Postcard from Dublin: I’m a PopCap Localiser!


“Locali-what?”– A Brief Introduction to Localisation

Hello everyone!

I’m Marta from PopCap’s Dublin office. I’m originally from Spain and I have recently joined the PopCap team – actually, last August.  And what do I do? I’m the new Social Games QA, and my job is to take care of the localisation of our social games into Spanish.

“Oh, wait a minute… locali-what?” you may be asking yourselves. I know! You probably know many more doctors, lawyers or even pet walkers than localisers…  well, I hope this video sheds some light on my very mysterious profession:

Now, is it a bit clearer?

To sum up, localisation is the process of adapting a product or service to a particular language and culture. Game Localisers are responsible for the translation and cultural adaptation of games. This ranges from the raw linguistic aspect to much subtler, yet very important details, such as showing users their proper score by correctly separating thousands and decimals, or ensuring that the French version of a game is still great fun by making up new puns that will work for the target audience. Right, humour doesn’t work the same everywhere!

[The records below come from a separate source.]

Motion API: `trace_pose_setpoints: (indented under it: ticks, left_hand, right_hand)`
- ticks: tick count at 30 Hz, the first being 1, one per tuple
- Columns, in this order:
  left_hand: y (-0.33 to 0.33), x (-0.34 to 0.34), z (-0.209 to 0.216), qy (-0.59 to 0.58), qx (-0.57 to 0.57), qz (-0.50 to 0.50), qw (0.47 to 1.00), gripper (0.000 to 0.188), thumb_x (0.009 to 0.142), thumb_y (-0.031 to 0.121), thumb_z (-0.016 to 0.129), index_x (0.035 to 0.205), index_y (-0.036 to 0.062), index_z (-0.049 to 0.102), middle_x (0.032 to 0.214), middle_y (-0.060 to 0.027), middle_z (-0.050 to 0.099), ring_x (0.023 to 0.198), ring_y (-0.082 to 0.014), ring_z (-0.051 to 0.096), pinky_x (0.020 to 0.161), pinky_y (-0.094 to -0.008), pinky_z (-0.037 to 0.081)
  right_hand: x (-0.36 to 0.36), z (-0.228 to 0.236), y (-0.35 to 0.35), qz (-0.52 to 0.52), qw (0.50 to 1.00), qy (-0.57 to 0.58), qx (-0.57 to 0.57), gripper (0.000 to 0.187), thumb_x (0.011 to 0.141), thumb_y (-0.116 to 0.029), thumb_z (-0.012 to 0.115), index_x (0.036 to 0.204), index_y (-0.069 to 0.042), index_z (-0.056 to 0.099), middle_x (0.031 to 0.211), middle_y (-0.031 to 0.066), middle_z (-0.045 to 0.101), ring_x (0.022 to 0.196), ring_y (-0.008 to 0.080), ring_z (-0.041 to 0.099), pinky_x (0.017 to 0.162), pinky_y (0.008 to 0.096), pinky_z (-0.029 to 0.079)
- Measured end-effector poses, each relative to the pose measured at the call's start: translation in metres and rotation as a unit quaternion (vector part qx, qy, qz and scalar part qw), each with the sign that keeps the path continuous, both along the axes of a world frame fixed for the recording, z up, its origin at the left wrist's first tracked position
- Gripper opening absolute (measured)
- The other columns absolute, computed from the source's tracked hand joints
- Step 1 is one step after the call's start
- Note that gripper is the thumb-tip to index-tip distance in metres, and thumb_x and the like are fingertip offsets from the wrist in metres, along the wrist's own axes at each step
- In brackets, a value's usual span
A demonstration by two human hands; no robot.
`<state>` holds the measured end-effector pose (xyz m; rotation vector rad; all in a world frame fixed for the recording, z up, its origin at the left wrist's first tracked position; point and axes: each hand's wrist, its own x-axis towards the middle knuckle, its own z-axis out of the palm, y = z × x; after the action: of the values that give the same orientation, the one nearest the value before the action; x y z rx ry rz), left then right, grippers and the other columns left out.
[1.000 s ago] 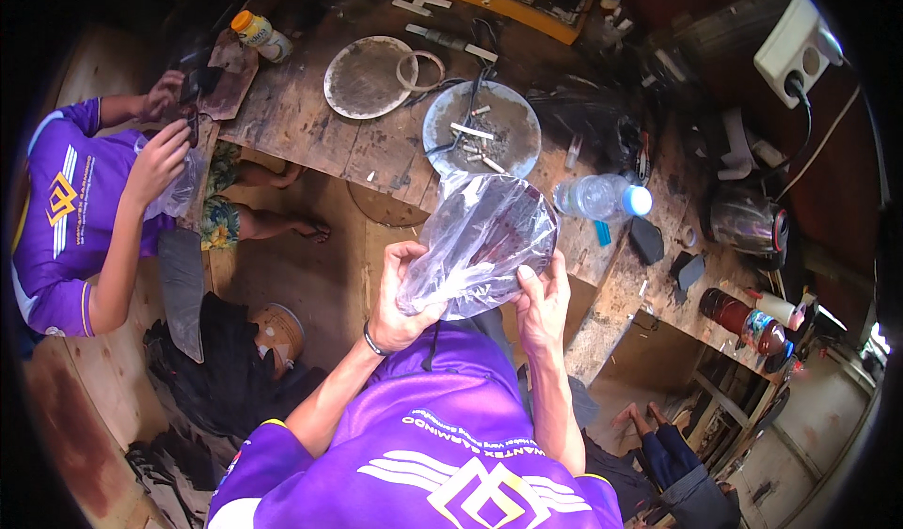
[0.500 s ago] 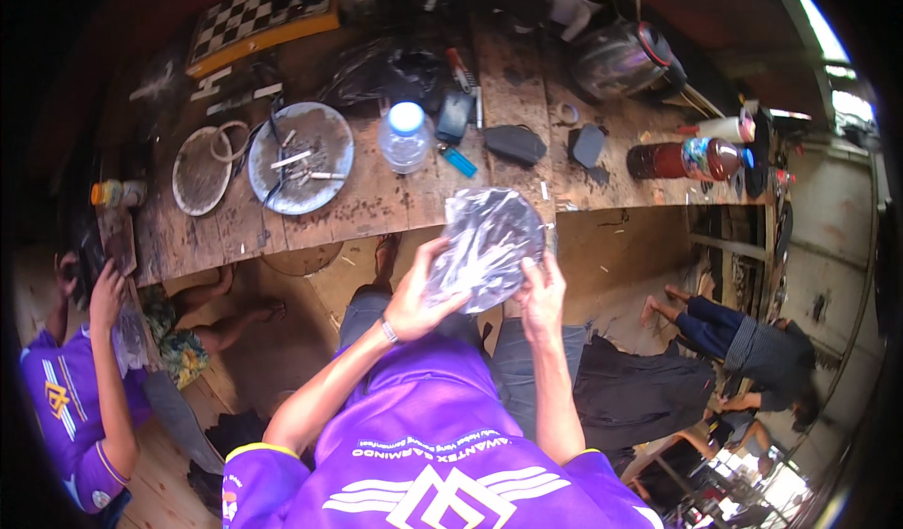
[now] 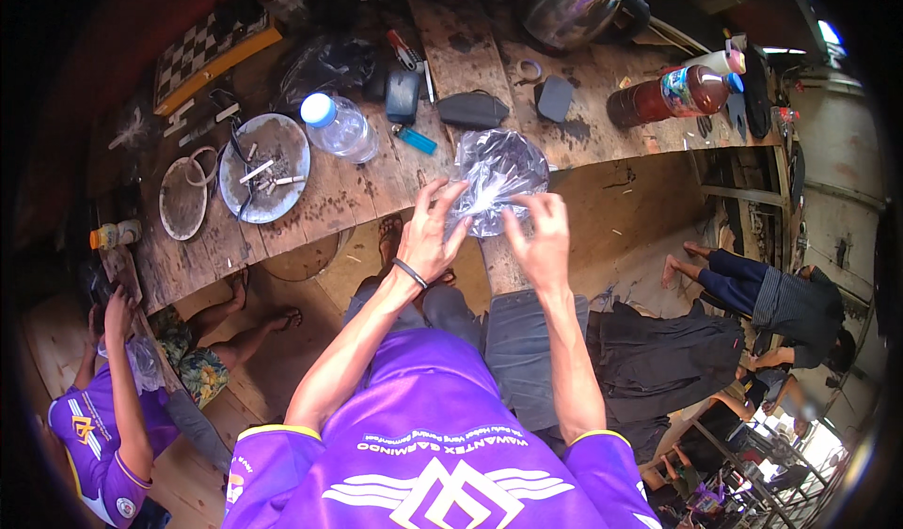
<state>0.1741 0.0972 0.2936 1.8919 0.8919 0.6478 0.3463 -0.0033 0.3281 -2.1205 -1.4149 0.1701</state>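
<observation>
A round dark thing wrapped in clear, crinkled plastic (image 3: 503, 164) rests at the table's front edge; what is inside I cannot make out. My left hand (image 3: 431, 242) pinches the plastic at its near left side, thumb and fingers bent. On the near right side, my right hand (image 3: 544, 247) grips the plastic between thumb and curled fingers. The film bunches up between both hands. Just beyond lie a dark oblong case (image 3: 472, 110) and a teal lighter (image 3: 414, 140).
On the wooden table (image 3: 329, 195) stand a clear bottle (image 3: 343, 129), a plate with cigarette butts (image 3: 273, 148), a bottle of reddish-brown liquid (image 3: 649, 101) and a metal kettle (image 3: 564, 7). A chessboard (image 3: 212, 59) lies at the far left. Another person (image 3: 108, 416) sits at left.
The wrapped thing has moved away from me, from over my lap onto the table edge. My hands have followed it and now gather the plastic on its near side. The view has shifted.
</observation>
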Motion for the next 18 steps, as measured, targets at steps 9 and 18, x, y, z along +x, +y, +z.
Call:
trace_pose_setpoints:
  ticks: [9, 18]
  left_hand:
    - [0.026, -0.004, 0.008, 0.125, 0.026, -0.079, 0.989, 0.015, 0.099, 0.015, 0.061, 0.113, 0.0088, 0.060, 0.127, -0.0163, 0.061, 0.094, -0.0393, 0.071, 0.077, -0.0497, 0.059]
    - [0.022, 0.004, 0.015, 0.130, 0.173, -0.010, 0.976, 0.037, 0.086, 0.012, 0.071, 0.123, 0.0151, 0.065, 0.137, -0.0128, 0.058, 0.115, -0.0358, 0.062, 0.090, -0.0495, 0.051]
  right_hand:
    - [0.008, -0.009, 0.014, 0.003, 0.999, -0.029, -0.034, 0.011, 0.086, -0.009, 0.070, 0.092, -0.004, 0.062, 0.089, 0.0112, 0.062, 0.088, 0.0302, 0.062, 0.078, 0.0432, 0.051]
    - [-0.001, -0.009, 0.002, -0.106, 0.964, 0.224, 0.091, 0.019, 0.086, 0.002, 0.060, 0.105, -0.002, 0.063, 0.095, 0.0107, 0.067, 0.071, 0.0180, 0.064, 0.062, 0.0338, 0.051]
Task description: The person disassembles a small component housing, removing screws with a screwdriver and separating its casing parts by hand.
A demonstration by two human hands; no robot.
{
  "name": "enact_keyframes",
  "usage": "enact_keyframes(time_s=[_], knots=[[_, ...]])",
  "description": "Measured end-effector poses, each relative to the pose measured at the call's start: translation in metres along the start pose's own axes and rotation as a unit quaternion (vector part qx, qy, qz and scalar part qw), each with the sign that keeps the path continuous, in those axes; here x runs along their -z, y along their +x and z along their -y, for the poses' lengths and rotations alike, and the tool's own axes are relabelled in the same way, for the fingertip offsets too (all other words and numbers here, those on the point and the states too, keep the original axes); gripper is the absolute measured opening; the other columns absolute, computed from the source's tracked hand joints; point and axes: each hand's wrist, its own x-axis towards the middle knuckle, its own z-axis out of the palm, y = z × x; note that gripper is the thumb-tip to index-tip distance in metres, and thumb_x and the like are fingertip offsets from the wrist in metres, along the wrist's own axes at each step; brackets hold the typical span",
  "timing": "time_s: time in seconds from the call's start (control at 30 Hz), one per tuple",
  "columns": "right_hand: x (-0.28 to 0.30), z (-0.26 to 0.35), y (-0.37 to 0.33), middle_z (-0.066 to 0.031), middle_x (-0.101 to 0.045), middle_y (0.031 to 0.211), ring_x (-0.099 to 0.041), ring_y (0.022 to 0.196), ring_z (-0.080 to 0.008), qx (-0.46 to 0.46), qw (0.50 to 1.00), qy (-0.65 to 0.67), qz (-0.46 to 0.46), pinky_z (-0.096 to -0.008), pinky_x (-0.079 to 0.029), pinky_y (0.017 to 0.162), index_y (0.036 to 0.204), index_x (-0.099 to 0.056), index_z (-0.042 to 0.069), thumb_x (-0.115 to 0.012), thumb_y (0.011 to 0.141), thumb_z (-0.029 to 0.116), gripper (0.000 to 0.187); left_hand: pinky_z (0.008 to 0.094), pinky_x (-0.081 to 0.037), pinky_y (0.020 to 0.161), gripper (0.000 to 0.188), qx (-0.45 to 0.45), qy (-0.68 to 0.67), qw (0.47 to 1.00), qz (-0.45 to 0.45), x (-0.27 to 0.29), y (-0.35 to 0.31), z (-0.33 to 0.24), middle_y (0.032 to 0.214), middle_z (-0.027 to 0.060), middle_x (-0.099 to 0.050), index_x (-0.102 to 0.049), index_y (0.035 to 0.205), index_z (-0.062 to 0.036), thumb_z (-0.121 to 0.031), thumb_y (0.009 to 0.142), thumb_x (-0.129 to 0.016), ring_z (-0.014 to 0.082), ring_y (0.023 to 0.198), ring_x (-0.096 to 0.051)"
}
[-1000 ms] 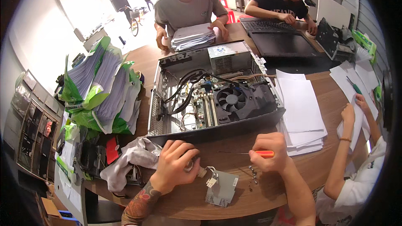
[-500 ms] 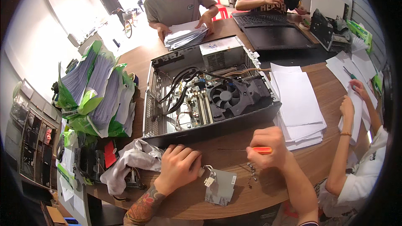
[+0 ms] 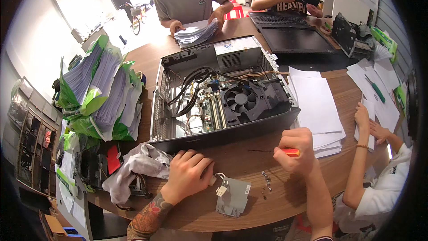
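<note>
My right hand (image 3: 295, 151) is closed round a screwdriver (image 3: 292, 152) with an orange-red handle. Its thin shaft points left, just above the table. Curled over the tabletop, my left hand (image 3: 189, 172) rests in front of the open computer case (image 3: 225, 138); what its fingers hold, if anything, is hidden. Beside its thumb are white cable connectors (image 3: 220, 190) attached to a grey metal part (image 3: 234, 198). Several small screws (image 3: 266, 180) lie between that part and my right hand. Inside the case show a black fan (image 3: 241, 100), cables and a silver power supply (image 3: 240, 54).
A grey cloth (image 3: 142, 169) lies left of my left hand, below green-wrapped paper stacks (image 3: 104, 93). White sheets (image 3: 316, 107) lie right of the case. Across the table, one person handles papers (image 3: 196, 33) and another works behind an opened laptop (image 3: 294, 39). A co-worker's hands (image 3: 370, 122) press paper at right.
My right hand has moved a little right and up with the screwdriver. My left hand stays almost in place. The right co-worker's hands have shifted on the paper, baring a green-handled screwdriver.
</note>
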Motion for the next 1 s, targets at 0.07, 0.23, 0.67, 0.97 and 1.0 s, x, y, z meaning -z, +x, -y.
enact_keyframes(time_s=[0.07, 0.23, 0.67, 0.97, 1.0], knots=[[0.001, 0.001, 0.0, -0.0066, -0.043, 0.046, -0.039, 0.037, -0.0219, -0.002, 1.0, 0.003, -0.003, -0.0321, -0.029, 0.038, 0.048, -0.046, 0.003, -0.063, 0.057, 0.005, 0.019, 0.0352, -0.044, 0.062, 0.009, 0.005, 0.001, 1.0, 0.005, 0.001, 0.001, -0.001, 0.07, 0.0037, -0.06, -0.065, 0.074, -0.0092, -0.011, 0.068, -0.071, 0.023, 0.068, -0.057], [-0.002, 0.003, 0.0, -0.007, -0.043, 0.047, -0.04, 0.037, -0.0223, -0.005, 1.0, 0.001, 0.001, -0.0323, -0.031, 0.039, 0.048, -0.047, 0.003, -0.064, 0.057, 0.006, 0.02, 0.0354, -0.044, 0.062, 0.008, 0.002, 0.004, 1.0, 0.001, 0.0, 0.0, -0.001, 0.07, 0.0036, -0.059, -0.065, 0.074, -0.0095, -0.012, 0.069, -0.071, 0.0232, 0.068, -0.057], [-0.001, 0.005, 0.0, -0.0075, -0.043, 0.047, -0.041, 0.039, -0.0238, -0.01, 1.0, 0.001, -0.002, -0.0333, -0.03, 0.04, 0.048, -0.049, 0.004, -0.063, 0.057, 0.007, 0.017, 0.0368, -0.045, 0.066, 0.008, 0.02, 0.009, 1.0, 0.02, 0.004, -0.002, -0.001, 0.072, 0.0031, -0.06, -0.064, 0.075, -0.0092, -0.014, 0.071, -0.069, 0.0226, 0.071, -0.058], [-0.008, 0.006, -0.005, -0.0068, -0.048, 0.048, -0.045, 0.039, -0.0181, -0.061, 0.989, 0.137, -0.006, -0.0294, -0.032, 0.039, 0.051, -0.053, 0.002, -0.064, 0.058, 0.006, 0.014, 0.0331, -0.043, 0.061, 0.025, -0.009, -0.068, 0.997, -0.034, 0.005, 0.003, 0.002, 0.074, 0.0036, -0.063, -0.067, 0.088, -0.0071, -0.016, 0.067, -0.078, 0.021, 0.065, -0.057], [-0.009, 0.006, -0.006, -0.0068, -0.048, 0.048, -0.045, 0.039, -0.0181, -0.059, 0.988, 0.14, -0.004, -0.0294, -0.032, 0.039, 0.051, -0.053, 0.002, -0.064, 0.058, 0.006, 0.014, 0.0331, -0.043, 0.061, 0.025, -0.007, -0.065, 0.997, -0.034, 0.004, 0.003, 0.002, 0.074, 0.0036, -0.063, -0.067, 0.088, -0.0071, -0.016, 0.067, -0.078, 0.021, 0.065, -0.057]])
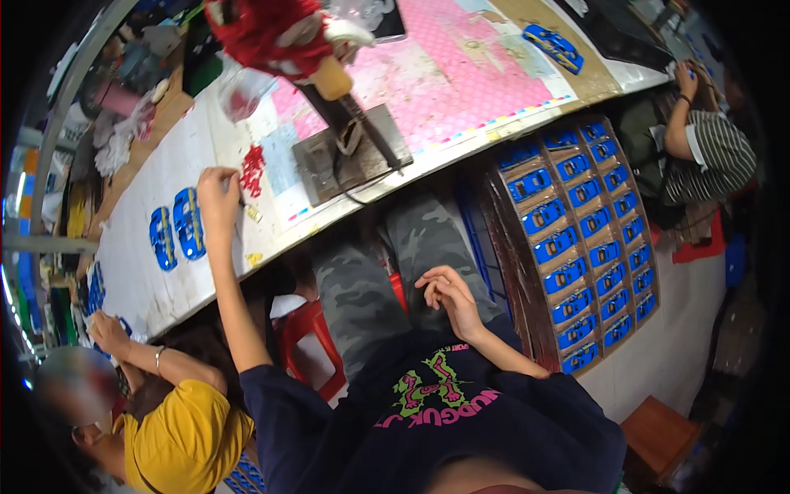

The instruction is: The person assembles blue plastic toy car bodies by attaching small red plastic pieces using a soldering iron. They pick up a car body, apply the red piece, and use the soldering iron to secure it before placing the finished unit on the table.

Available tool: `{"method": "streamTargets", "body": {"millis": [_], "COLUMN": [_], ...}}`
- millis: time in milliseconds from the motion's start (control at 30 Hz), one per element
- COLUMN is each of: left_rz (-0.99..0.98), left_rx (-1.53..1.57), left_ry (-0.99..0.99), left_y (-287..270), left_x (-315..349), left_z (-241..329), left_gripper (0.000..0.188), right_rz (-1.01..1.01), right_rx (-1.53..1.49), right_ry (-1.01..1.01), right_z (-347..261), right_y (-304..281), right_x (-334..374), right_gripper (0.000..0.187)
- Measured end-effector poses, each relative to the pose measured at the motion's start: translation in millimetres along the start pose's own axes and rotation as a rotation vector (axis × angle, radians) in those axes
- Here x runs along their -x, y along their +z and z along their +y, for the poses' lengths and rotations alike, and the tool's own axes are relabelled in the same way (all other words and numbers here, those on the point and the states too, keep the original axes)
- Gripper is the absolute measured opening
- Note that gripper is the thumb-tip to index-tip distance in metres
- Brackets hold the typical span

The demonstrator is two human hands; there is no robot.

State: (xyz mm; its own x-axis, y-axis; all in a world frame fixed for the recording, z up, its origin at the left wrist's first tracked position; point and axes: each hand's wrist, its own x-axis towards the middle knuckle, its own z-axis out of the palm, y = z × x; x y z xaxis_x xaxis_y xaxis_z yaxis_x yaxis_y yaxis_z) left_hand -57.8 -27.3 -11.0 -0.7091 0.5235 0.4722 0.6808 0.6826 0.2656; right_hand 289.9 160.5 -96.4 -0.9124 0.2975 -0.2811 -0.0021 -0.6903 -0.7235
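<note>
My left hand rests over the white-covered table, its fingers curled down and closed. Whatever they may hold is hidden. Just left of it lie two glossy blue toy car bodies, the nearer one almost against the hand and the other farther left. Right of the fingers is a loose heap of small red parts, with a small cream-coloured piece below it. My right hand hovers above my lap, fingers loosely apart, with nothing in it.
A bench press with a red-wrapped head stands ahead on the table. Right of my legs is a stacked tray of several blue toy cars. Another blue car lies far right. Co-workers sit at left, in a yellow shirt, and right, in stripes.
</note>
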Motion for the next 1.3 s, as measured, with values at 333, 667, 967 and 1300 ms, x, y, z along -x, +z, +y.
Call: {"method": "streamTargets", "body": {"millis": [333,667,967,1300], "left_rz": [0.144,-0.031,-0.09,-0.193], "left_rx": [0.684,1.399,1.568,1.487], "left_ry": [-0.382,-0.417,-0.372,-0.38], "left_y": [-21.1,-66.5,-80.7,-89.2], "left_x": [30.0,89.0,111.6,116.6], "left_z": [10.5,125.3,153.3,152.3], "left_gripper": [0.016,0.015,0.011,0.009], "right_rz": [-0.043,-0.461,-0.32,-0.312], "right_rx": [0.311,0.331,0.299,0.362], "right_ry": [-0.306,-0.297,-0.549,-0.544], "right_z": [-42.4,-25.6,-39.1,-35.7], "right_y": [2.9,95.3,147.1,153.9], "right_x": [-8.2,-4.9,-15.0,-23.5], "right_gripper": [0.015,0.01,0.024,0.014]}}
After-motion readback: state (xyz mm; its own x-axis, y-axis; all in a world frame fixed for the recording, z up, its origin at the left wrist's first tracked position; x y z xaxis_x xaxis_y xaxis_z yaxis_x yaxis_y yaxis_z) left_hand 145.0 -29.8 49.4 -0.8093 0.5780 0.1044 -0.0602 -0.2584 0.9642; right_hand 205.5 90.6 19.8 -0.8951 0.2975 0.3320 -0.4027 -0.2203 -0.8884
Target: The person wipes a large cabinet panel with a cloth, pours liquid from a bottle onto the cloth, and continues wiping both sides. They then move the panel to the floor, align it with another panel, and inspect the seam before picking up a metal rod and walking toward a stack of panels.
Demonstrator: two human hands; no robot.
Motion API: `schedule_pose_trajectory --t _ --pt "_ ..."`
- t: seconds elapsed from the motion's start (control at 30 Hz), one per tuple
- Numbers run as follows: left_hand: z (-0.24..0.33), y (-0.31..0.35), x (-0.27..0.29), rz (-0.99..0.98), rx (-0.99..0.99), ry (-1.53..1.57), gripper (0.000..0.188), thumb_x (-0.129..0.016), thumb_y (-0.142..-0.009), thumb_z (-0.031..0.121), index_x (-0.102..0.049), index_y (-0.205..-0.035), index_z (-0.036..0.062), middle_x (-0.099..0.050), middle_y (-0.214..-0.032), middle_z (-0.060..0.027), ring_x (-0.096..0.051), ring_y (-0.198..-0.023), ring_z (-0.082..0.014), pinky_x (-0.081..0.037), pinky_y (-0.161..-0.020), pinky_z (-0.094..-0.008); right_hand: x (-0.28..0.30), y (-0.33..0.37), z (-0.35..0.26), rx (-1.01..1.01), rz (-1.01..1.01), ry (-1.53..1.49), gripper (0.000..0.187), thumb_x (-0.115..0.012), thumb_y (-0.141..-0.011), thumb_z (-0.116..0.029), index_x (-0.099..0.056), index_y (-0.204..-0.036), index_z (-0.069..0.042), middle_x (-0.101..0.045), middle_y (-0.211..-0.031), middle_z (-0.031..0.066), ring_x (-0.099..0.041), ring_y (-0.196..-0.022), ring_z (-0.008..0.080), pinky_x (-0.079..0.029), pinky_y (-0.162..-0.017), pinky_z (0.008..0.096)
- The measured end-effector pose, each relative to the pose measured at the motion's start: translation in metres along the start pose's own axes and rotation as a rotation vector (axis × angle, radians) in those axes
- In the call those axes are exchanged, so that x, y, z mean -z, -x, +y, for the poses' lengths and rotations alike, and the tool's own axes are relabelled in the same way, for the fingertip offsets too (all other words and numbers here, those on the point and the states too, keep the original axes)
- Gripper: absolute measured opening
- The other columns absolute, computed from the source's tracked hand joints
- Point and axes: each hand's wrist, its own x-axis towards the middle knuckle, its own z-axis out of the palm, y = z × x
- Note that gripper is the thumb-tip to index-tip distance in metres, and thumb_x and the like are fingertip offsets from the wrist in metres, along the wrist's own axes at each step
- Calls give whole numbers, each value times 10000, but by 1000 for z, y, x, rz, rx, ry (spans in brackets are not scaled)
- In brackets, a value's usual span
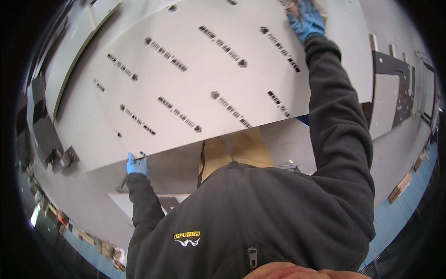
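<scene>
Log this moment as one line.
Left hand: holding thin dark item, by near edge of panel | Right hand: at brownish wad, farther out over panel | Panel: pale, dark markings

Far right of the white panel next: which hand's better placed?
Right, I'd say. The right hand is out over the far right of the panel, on what looks like a crumpled brownish cloth. The left hand is at the near left edge, apparently gripping a dark handle.
</scene>
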Motion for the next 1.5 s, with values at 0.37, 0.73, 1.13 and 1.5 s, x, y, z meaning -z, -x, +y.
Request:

Some products, such as instructions to assemble a table, don’t require a huge localisation effort. But when it comes to games, it’s another story. Let’s take Bookworm in Spanish for instance. Word formation is quite different from English: Spanish tends to use more vowels, and while “K” and “W” are relatively common in English, they are hardly used in Spanish. This needs to be taken into account when populating the letter-board. Besides, the game needs to be smart enough to recognise proper spelling and accentuated characters. Doesn’t seem too easy, does it? Well… now imagine if we wanted Bookworm in Japanese! So, our Localisation team here in Dublin strives to make our fantastic games as awesome for non-English-speaking users as they are for the English-speaking ones.

On a personal note, I must say I really enjoy my job.  Having the chance to bring our games into my native language is exciting, challenging and rewarding. For those skeptical minds that still have doubts about the relevance of localisation, let me show you one instance of what happens when localisation fails:

When localisation goes wrong

This “tiny” mistake could kill the best marketing strategy ever.

So this is what I do. In future posts, I will share with you interesting news, comments, photos or videos related to game localisation at PopCap. Next time, I plan to go a bit deeper into how localisation in PopCap’s Dublin office works and the challenges we face. And if you happen to have any anecdotes or stories related to the localisation of our games that you’d like to share, contact me so I can include them in a future post!

Cheers,
Marta from Dublin

(Editor’s note: We did not localize Marta’s UK spelling into American spelling, out of respect for her job. Localizing a localizer just felt like bad karma, or something.)